▶ YOUR INSTRUCTIONS:
Keep every line in which "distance" occurs and drop the rest of the data.

▶ RECORD SET:
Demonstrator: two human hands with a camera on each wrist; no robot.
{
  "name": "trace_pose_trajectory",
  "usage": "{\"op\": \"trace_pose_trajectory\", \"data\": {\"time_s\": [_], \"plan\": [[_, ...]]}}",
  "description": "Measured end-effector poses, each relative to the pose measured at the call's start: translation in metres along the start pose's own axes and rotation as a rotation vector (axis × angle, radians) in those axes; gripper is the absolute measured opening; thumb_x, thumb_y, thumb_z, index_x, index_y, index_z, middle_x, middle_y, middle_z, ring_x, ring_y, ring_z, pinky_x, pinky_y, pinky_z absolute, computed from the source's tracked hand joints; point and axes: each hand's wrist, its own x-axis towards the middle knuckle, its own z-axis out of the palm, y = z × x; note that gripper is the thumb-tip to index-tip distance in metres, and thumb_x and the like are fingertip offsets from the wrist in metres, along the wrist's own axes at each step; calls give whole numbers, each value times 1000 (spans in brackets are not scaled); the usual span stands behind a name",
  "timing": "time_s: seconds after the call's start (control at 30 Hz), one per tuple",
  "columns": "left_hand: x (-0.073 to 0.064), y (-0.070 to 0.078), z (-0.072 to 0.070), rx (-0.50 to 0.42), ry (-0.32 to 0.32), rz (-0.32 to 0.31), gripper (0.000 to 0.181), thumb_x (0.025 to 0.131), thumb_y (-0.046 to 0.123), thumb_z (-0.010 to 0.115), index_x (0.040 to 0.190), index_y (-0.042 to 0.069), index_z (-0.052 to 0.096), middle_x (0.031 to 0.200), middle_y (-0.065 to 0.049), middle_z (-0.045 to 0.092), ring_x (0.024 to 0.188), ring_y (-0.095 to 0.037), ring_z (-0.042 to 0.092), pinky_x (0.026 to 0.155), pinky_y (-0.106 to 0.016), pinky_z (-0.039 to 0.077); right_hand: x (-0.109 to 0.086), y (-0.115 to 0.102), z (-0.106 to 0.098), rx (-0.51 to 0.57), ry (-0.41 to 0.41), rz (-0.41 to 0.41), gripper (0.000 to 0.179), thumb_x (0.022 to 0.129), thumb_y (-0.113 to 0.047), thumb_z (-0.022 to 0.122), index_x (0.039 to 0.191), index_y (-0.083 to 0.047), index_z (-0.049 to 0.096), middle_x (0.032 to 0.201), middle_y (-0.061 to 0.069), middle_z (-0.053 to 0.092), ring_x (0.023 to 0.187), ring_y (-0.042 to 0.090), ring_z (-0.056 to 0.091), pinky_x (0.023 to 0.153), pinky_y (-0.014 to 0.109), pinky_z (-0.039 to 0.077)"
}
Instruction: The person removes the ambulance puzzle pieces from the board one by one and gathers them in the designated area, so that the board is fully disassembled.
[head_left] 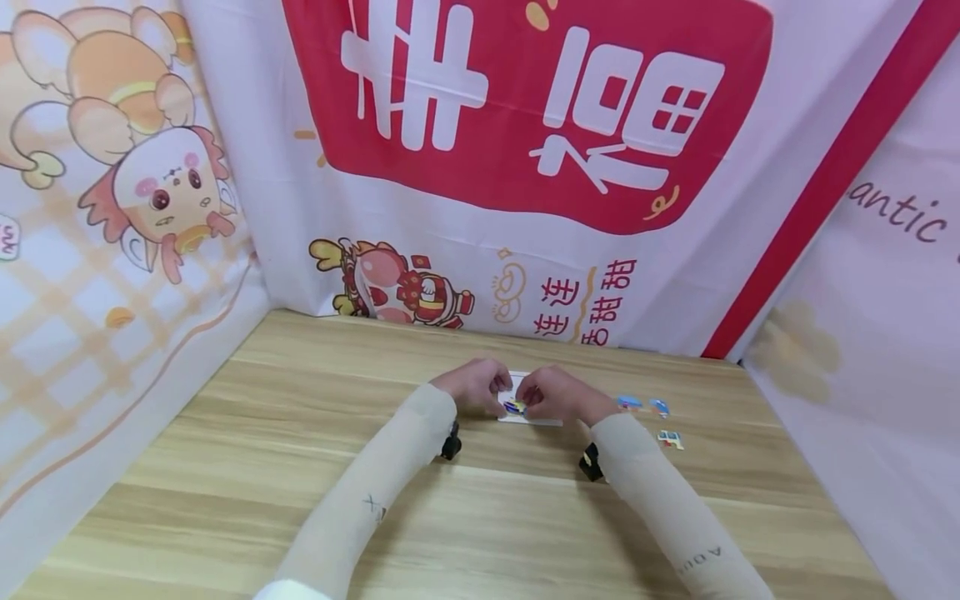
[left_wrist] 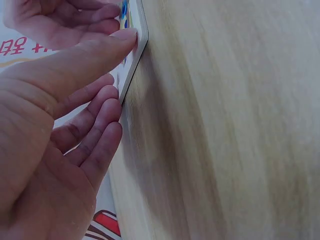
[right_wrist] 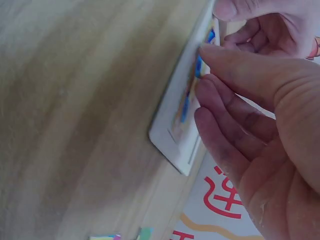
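A white puzzle board (head_left: 542,421) lies flat on the table between the two hands. Blue and yellow puzzle pieces (head_left: 514,407) show on its left part. My left hand (head_left: 478,385) grips the board's left edge; in the left wrist view the thumb lies over the rim with the fingertips beside it. From the right, my right hand (head_left: 558,393) reaches over the board. In the right wrist view its thumb and fingertips pinch at a blue-patterned puzzle piece (right_wrist: 199,66) within the board's frame. The fingers partly hide that piece, so its outline is unclear.
To the right of the board lie loose puzzle pieces: one blue (head_left: 628,402), another blue (head_left: 659,407), and a yellow-and-white one (head_left: 671,439) nearer the front. A printed cloth (head_left: 480,275) hangs along the table's back edge, with further cloth at both sides.
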Motion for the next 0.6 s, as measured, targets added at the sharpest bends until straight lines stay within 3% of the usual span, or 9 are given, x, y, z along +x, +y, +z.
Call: {"op": "trace_pose_trajectory", "data": {"time_s": [0.37,0.6], "plan": [[0,1,0,44,-1,29,43,85,15,88,123,7,69,116,-8,69,105,-18,62,103,-36,53,6,5,3,-63,-15,-33,38,91,-1,79,129,-1,73,100,7,77,85,8,66,79,23,59],[2,-4,3,44,3,52,45,85,15,89,124,7,69,118,-8,69,106,-18,62,105,-38,53,10,-1,2,-149,-42,-42,28,91,-2,80,119,-7,80,89,5,72,75,10,54,72,25,51]]}}
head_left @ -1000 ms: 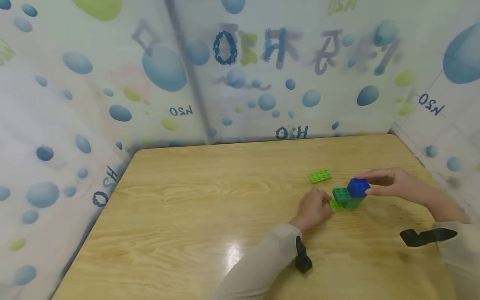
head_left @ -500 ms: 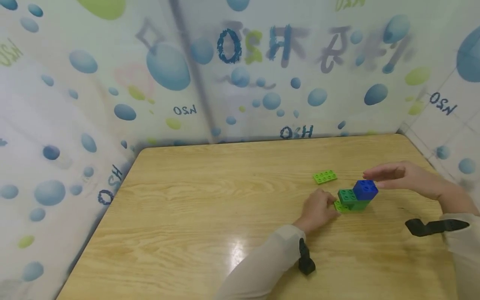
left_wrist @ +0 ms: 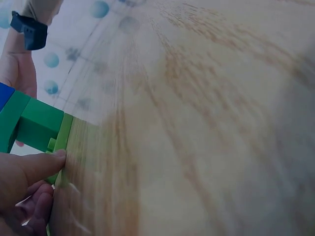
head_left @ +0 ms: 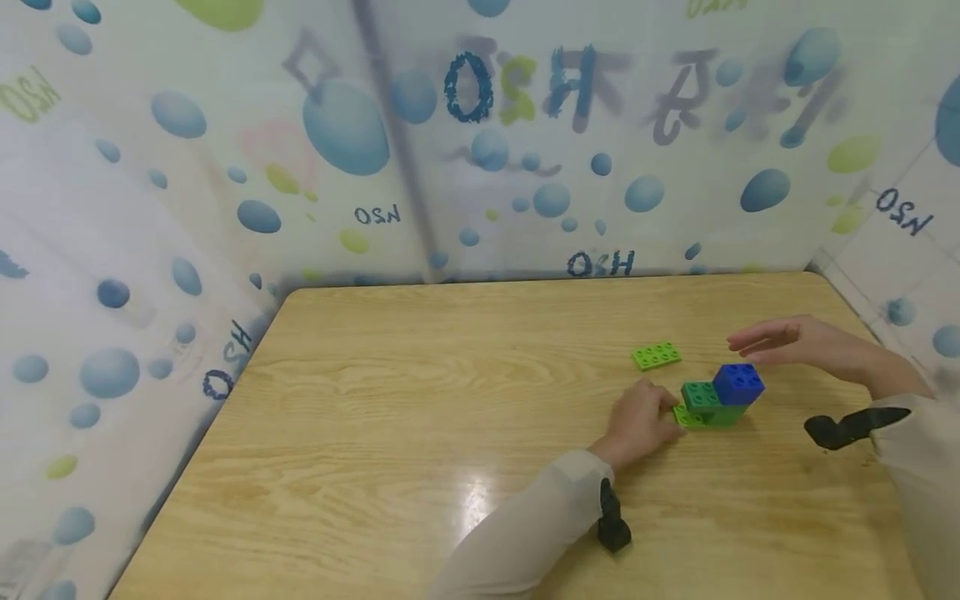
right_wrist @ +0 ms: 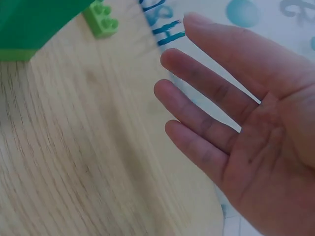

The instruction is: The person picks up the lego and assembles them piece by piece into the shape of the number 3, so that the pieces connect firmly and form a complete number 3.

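On the right half of the table stands a small stack of toy building bricks. A lime green plate brick (head_left: 688, 417) forms its base, with green bricks (head_left: 701, 395) above and a blue brick (head_left: 738, 384) on top at the right. My left hand (head_left: 640, 423) pinches the left end of the base plate; in the left wrist view the thumb (left_wrist: 42, 165) lies at the plate's edge. My right hand (head_left: 798, 343) is in the air behind and right of the blue brick, holding nothing. In the right wrist view its fingers (right_wrist: 197, 125) are extended and apart.
A separate lime green plate brick (head_left: 656, 356) lies flat behind the stack. The wooden table (head_left: 375, 400) reaches back to a patterned wall covering (head_left: 487, 200), which also runs along both sides.
My right hand has let go of the blue brick and moved up and back from it. The left hand keeps its hold on the base plate. The head view has shifted slightly.
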`<state>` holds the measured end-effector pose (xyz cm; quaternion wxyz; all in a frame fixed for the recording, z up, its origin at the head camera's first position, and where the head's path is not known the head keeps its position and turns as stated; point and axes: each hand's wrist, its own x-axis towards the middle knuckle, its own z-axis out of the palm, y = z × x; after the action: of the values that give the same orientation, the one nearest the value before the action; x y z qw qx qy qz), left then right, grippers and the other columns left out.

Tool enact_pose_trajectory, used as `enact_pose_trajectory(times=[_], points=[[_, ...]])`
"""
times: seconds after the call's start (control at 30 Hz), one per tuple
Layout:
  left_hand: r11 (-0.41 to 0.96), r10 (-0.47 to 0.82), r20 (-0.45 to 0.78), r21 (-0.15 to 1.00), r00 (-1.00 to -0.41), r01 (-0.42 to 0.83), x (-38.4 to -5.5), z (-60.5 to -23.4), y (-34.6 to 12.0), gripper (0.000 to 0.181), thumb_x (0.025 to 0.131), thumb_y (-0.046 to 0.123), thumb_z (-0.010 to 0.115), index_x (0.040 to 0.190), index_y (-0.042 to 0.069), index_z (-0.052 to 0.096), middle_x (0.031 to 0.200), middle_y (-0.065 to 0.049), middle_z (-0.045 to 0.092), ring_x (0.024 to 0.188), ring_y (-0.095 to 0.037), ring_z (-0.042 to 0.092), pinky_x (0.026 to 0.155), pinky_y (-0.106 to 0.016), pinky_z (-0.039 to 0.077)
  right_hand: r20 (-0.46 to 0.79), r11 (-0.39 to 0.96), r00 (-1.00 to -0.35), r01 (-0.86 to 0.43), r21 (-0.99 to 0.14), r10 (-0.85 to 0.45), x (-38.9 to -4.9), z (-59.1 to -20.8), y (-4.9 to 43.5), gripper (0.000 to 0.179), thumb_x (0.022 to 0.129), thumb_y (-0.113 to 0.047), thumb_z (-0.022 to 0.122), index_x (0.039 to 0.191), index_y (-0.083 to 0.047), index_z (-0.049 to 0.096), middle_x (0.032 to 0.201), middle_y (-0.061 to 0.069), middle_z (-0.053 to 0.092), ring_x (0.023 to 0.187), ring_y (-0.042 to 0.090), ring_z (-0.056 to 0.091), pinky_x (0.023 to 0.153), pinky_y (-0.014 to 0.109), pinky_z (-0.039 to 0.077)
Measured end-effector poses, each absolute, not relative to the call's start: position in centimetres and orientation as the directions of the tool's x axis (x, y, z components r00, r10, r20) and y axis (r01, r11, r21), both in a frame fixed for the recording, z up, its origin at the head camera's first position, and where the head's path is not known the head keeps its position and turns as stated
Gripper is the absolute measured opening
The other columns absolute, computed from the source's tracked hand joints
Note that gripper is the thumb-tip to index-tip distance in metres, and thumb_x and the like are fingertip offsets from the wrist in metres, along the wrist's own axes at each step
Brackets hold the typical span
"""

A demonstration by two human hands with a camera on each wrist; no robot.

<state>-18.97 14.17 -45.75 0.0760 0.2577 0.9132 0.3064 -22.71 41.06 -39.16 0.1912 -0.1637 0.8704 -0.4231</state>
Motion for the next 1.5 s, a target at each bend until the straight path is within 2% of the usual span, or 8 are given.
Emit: enact_pose_trajectory(times=[0.23,0.43,0.57,0.73,0.87,1.23,1.37,1.5], points=[[0.695,0.516,0.021,0.574,-0.856,0.433,-18.9,-45.8,14.2,0.034,0.075,0.028,0.076,0.106,0.018,0.069,0.082,0.012,0.048,0.071,0.001,0.040,0.059,-0.012,0.030,-0.291,0.618,-0.823,-0.090,-0.781,-0.488,-25.2,-39.9,40.2,0.046,0.089,-0.017,0.060,0.129,0.002,0.048,0.126,0.021,0.051,0.104,0.010,0.056,0.079,0.025,0.046],[0.700,0.517,0.033,0.559,-0.855,0.445,-19.0,-45.6,14.0,0.033,0.075,0.029,0.076,0.106,0.018,0.069,0.085,0.012,0.051,0.073,0.002,0.042,0.059,-0.011,0.030,-0.292,0.578,-0.773,-0.116,-0.808,-0.563,-27.1,-40.0,38.2,0.049,0.088,-0.013,0.061,0.130,0.006,0.045,0.128,0.024,0.048,0.113,0.032,0.051,0.081,0.025,0.047],[0.693,0.529,0.021,0.567,-0.848,0.446,-19.0,-45.4,13.9,0.033,0.076,0.028,0.076,0.106,0.018,0.069,0.087,0.012,0.052,0.074,0.002,0.042,0.060,-0.011,0.030,-0.297,0.591,-0.759,-0.139,-0.795,-0.579,-28.0,-40.2,37.4,0.050,0.085,-0.013,0.065,0.129,0.004,0.048,0.127,0.022,0.050,0.115,0.039,0.046,0.081,0.025,0.046],[0.698,0.526,0.007,0.566,-0.850,0.437,-18.9,-45.2,13.8,0.033,0.076,0.029,0.075,0.107,0.018,0.068,0.085,0.011,0.051,0.072,0.002,0.041,0.060,-0.011,0.030,-0.300,0.613,-0.755,-0.167,-0.772,-0.583,-28.9,-40.3,36.6,0.051,0.082,-0.016,0.068,0.128,0.001,0.051,0.128,0.020,0.050,0.118,0.042,0.043,0.085,0.036,0.046],[0.694,0.534,0.018,0.561,-0.845,0.451,-18.9,-45.2,13.7,0.034,0.076,0.029,0.075,0.107,0.018,0.068,0.085,0.011,0.051,0.072,0.002,0.041,0.059,-0.011,0.030,-0.302,0.618,-0.747,-0.181,-0.765,-0.593,-29.4,-40.2,36.0,0.053,0.081,-0.016,0.069,0.127,0.001,0.051,0.128,0.021,0.049,0.118,0.042,0.043,0.086,0.043,0.045],[0.691,0.534,0.009,0.571,-0.845,0.443,-19.0,-45.2,13.6,0.033,0.076,0.029,0.075,0.106,0.018,0.068,0.086,0.011,0.051,0.073,0.002,0.041,0.060,-0.011,0.030,-0.349,0.591,-0.673,-0.163,-0.790,-0.652,-30.5,-41.1,34.6,0.058,0.077,-0.011,0.072,0.128,0.003,0.048,0.131,0.022,0.046,0.122,0.039,0.038,0.093,0.036,0.040],[0.693,0.535,0.006,0.569,-0.845,0.443,-19.0,-45.2,13.6,0.033,0.076,0.029,0.075,0.107,0.018,0.068,0.087,0.011,0.051,0.073,0.002,0.041,0.060,-0.010,0.030,-0.338,0.592,-0.677,-0.181,-0.785,-0.654,-30.6,-41.7,34.4,0.059,0.074,-0.013,0.075,0.127,0.002,0.051,0.129,0.020,0.049,0.121,0.027,0.043,0.094,0.031,0.039],[0.693,0.541,0.004,0.564,-0.841,0.448,-19.0,-45.1,13.4,0.033,0.077,0.030,0.074,0.107,0.018,0.068,0.087,0.011,0.051,0.074,0.002,0.042,0.060,-0.010,0.030,-0.320,0.602,-0.687,-0.214,-0.769,-0.653,-30.6,-42.1,34.3,0.058,0.073,-0.014,0.076,0.124,0.002,0.054,0.126,0.019,0.052,0.114,0.018,0.050,0.092,0.031,0.041]])
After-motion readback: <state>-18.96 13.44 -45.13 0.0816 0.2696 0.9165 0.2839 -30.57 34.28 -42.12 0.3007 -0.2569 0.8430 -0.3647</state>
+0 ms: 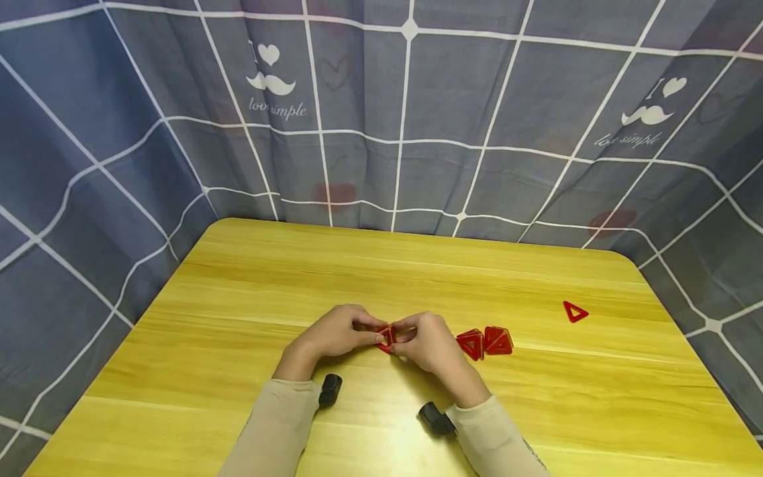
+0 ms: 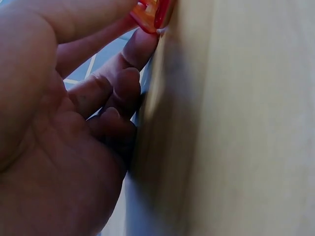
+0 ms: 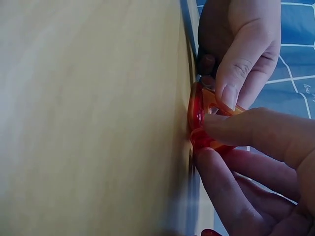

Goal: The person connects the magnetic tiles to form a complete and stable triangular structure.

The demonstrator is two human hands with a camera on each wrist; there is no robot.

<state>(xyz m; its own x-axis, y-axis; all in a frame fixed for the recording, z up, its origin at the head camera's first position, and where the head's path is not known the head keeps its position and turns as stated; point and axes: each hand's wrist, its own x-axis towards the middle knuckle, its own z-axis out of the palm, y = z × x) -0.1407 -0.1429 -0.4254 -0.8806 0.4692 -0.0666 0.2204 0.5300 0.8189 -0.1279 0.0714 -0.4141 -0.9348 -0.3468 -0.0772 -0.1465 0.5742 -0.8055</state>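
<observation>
Red and orange see-through triangle tiles stand joined at a slant on the wooden table, between my two hands. My left hand pinches them from the left with thumb and fingers. From the other side my right hand grips the same tiles. In the right wrist view, the right thumb lies across the hollow middle of a tile, near the left thumb. Only a corner of the tiles shows at the top of the left wrist view. How many are joined is hidden by the fingers.
Just right of my right hand lie two small groups of red triangle tiles, a nearer one and another beside it. A single hollow red triangle lies farther right. A grey checked curtain hangs around the table.
</observation>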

▶ RESULT:
  "description": "Measured end-effector poses, each relative to the pose measured at the call's start: translation in metres along the start pose's own axes and rotation as a rotation vector (axis × angle, radians) in those axes; gripper is the absolute measured opening; thumb_x, thumb_y, thumb_z, index_x, index_y, index_z, middle_x, middle_y, middle_z, ring_x, ring_y, ring_z, pinky_x, pinky_y, pinky_z absolute, computed from the source's tracked hand joints; point and axes: each hand's wrist, its own x-axis towards the middle knuckle, its own z-axis out of the palm, y = z × x; note that gripper is the thumb-tip to index-tip distance in metres, and thumb_x and the like are fingertip offsets from the wrist in metres, along the wrist's own axes at each step; calls give whole numbers, each value times 1000 (spans in brackets are not scaled); the usual span stands behind a name",
Note that gripper is the thumb-tip to index-tip distance in metres, and thumb_x and the like are fingertip offsets from the wrist in metres, along the wrist's own axes at each step

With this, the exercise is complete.